Warmer air holds more moisture than cooler air, so warmer global temperatures are resulting in ice accumulation in some parts of Antarctica. On balance, though, the continent’s ice sheet is shrinking, adding large volumes of water to the ocean as it does. And the rate of that shrinkage is accelerating, according to more than a decade of NASA satellite data.
Just last summer, in fact, an iceberg the size of Delaware broke off of Antarctica and drifted out to sea.
None of that, though, stopped Brooks from wrongly disputing that Antarctic ice is shrinking.
“Before the last ice age?” Duffy asked, to make sure he’d heard the question correctly. Roughly the same as it is today, he responded.
“Ya think?” Posey replied sarcastically. “You don’t think it was maybe 30 degrees warmer when dinosaurs last roamed the Earth?”
Chairman Smith set the tone for the hearing with an opening statement meant to sow doubts about consensus climate science and what he termed the “alarmist findings” of scientists that have warned for decades of the need to cut fossil fuel pollution to avoid the worst consequences of climate change.
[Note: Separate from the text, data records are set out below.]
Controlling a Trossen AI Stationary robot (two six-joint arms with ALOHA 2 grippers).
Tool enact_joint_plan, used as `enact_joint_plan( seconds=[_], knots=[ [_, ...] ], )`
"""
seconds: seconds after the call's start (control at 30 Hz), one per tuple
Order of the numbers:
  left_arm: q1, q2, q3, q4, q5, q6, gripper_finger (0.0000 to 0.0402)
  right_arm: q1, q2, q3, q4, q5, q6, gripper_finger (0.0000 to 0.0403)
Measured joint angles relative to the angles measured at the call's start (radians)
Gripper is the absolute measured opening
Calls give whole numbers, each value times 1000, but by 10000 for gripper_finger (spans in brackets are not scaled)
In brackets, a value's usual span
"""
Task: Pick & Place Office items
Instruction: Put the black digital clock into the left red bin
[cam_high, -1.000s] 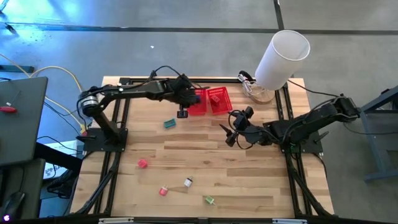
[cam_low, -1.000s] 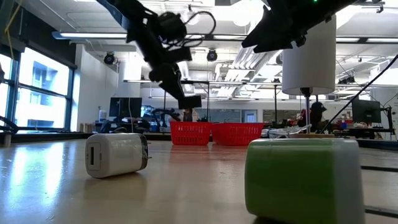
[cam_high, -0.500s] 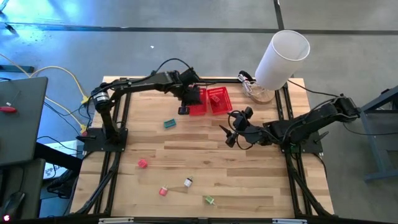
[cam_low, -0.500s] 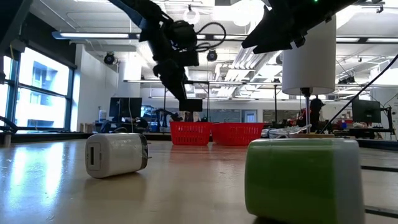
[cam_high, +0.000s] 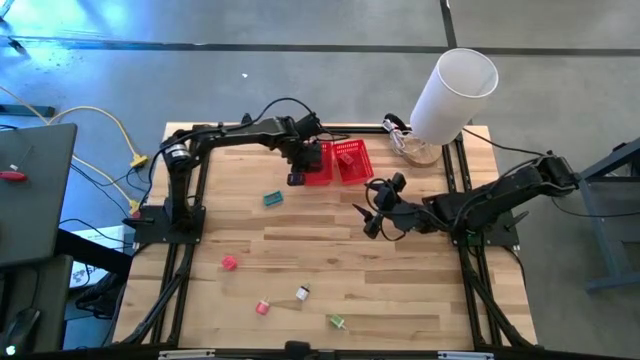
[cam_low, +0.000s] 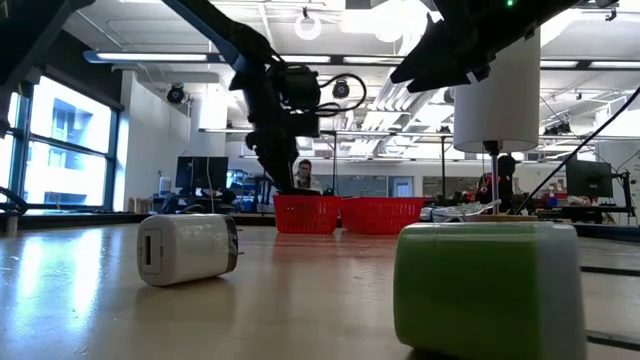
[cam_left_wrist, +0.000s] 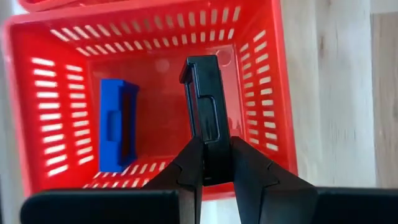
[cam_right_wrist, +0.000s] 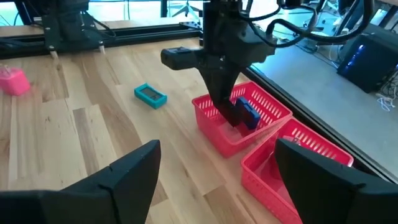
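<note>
At the near edge of the counter (cam_high: 330, 255) the green item (cam_high: 336, 322), the whitish item (cam_high: 302, 293), the red-white item (cam_high: 263, 307) and the pink item (cam_high: 229, 263) lie apart from each other, all untouched. A little farther, in the middle, the right gripper (cam_high: 371, 217) hovers with its fingers spread wide and nothing between them; this arm waits. The teal item (cam_high: 273, 198) lies on the wood between it and the left arm's base.

Farther back, the left gripper (cam_left_wrist: 211, 163) is closed tightly on the black rectangle (cam_left_wrist: 205, 106) and holds it upright over the left red basket (cam_left_wrist: 273, 93), near the basket's edge. A blue block (cam_left_wrist: 117, 124) is already inside.

I think the danger is in the release. The rectangle hangs close to the rim, so it may strike the wall, tip and fall outside on the counter. It can also land on the blue block and stay leaning. If the gripper goes too low, its fingers may catch the mesh and push the light basket against the second red basket (cam_high: 351, 161) beside it.
</note>
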Motion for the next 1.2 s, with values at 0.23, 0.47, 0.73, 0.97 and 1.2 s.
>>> enact_joint_plan(
  seconds=[0.23, 0.47, 0.73, 0.97, 1.2],
  knots=[
    [16, 28, 0, 69, 10, -8, 47, 1, 4, -1, -1, -6, 0, 303],
    [31, 27, 0, 86, 10, -15, 47, 1, 4, -1, 1, -5, 4, 303],
    [33, 89, -1, 94, -2, -20, 47, 1, 4, -1, 0, -10, 4, 303],
    [38, 101, -1, 118, -1, -20, 47, 0, 4, -1, 1, -46, 3, 303],
    [38, 101, -1, 113, -24, -34, 98, 0, 4, -1, 0, -46, -4, 303]
  ],
)
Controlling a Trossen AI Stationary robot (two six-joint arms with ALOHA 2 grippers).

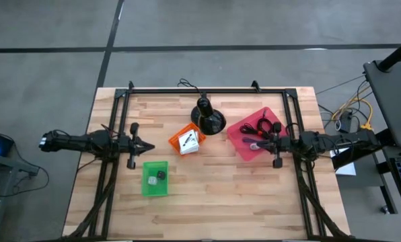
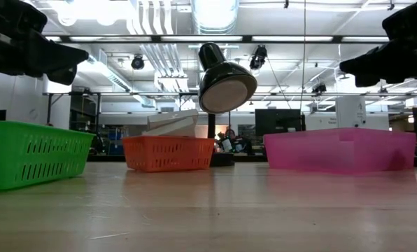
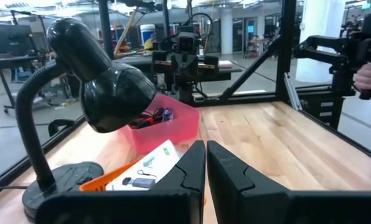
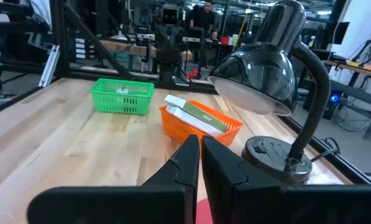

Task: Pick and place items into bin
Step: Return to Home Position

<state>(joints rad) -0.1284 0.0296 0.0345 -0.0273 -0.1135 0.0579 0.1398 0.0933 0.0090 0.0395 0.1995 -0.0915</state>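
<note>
Anchor is the black lamp [image 1: 207,118], standing toward the back middle of the wooden table [image 1: 207,208].

- The orange bin [image 1: 175,141] is just beside the lamp base, on its left-front side. The white boxes [image 1: 189,141] lie stacked in it. In the low view we see the top one poking above the rim.
- The pink bin [image 1: 239,129] is just beside the lamp on its right. We see black cables [image 1: 262,126] and a bit of purple cord [image 3: 165,114] inside.
- The green bin [image 1: 153,189] is farther from the lamp, left and to the front, past the orange bin. A small dark cube [image 1: 159,175] sits in it.
- The left gripper [image 1: 151,145] hangs in the air left of the lamp, just beyond the orange bin. Its wrist view shows the fingers pressed together with nothing between them.
- The right gripper [image 1: 258,142] hangs right of the lamp, over the pink bin. Its fingers are likewise closed and empty.

In the low view both arms sit high above the tabletop.
</note>
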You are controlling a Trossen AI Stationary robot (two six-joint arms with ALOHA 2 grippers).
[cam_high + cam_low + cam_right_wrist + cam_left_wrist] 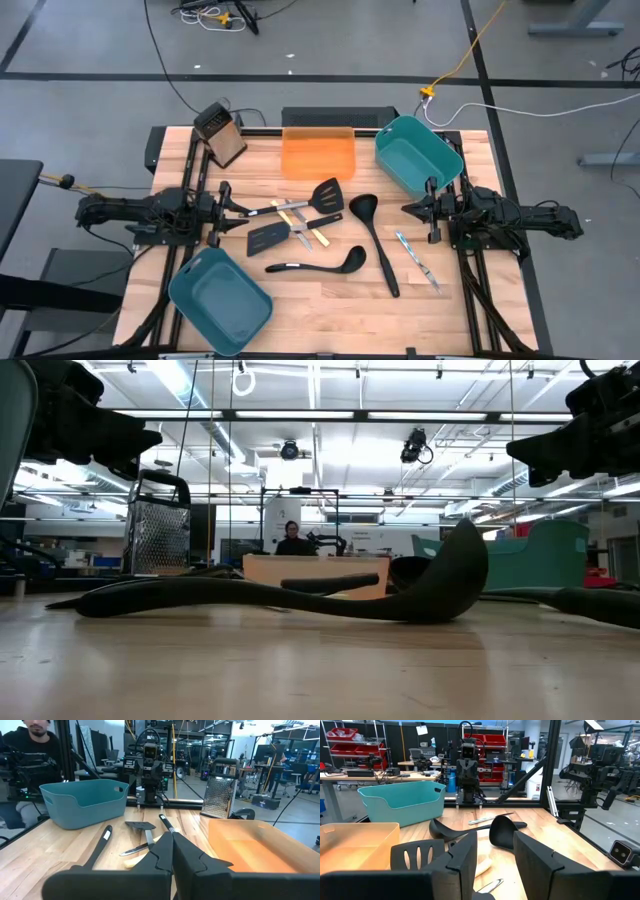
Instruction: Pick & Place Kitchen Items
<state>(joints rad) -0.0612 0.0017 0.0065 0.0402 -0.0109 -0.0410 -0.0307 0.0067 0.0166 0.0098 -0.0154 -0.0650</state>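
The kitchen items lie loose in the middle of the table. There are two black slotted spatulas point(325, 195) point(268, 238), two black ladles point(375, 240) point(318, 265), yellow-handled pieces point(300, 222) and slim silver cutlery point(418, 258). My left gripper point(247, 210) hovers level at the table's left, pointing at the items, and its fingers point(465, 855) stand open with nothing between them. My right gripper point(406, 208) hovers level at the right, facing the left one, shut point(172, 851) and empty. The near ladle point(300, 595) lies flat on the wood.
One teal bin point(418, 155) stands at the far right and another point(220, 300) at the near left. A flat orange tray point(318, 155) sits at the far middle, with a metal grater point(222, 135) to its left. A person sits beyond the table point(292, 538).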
Backed by Republicans like Smith, President Trump has announced plans to withdraw U.S. participation from the Paris accord, which gathers every other nation in the world around a pledge to shift away from dirty fossil fuels and toward cleaner, smarter ways to power our future.
Similarly, Trump’s embattled Environmental Protection Agency administrator, Scott Pruitt, is working to weaken or repeal the Clean Power Plan, which provides a framework for cleaning up the dirty power plants that account for nearly 40 percent of the nation’s carbon footprint.
You wouldn’t know it from listening to the addled views of some members of the House committee on Science, Technology and Space, but we know what’s happening to the world’s climate.
We just wrapped up the four hottest years since global record keeping began in 1880. Of the 18 hottest years on record, 17 have occurred in this century.
We see the results in rising seas, widening deserts, raging wildfires, floods and storms. We see species disappearing at a faster rate than at any other time in 60 million years. We see the Great Barrier Reef dying before our eyes.
We also know what’s causing it. We’ve raised global atmospheric concentrations of carbon dioxide more than 44 percent since the dawn of the Industrial Revolution.
And we know what we need to do about it: end our dependence on coal, oil and natural gas, by investing in efficiency, so we do more with less waste; build, right here in this country, the best all-electric and hybrid cars anywhere; and get more clean, homegrown American power from the wind and sun.
The House science committee should be full-on helping us to advance this vital agenda.
“Instead,” the committee’s ranking Democrat, Eddie Bernice Johnson of Texas, observed Wednesday, “today’s hearing is a continuation of the majority’s seemingly unending attempt to call into question climate science and promote delay instead of action.”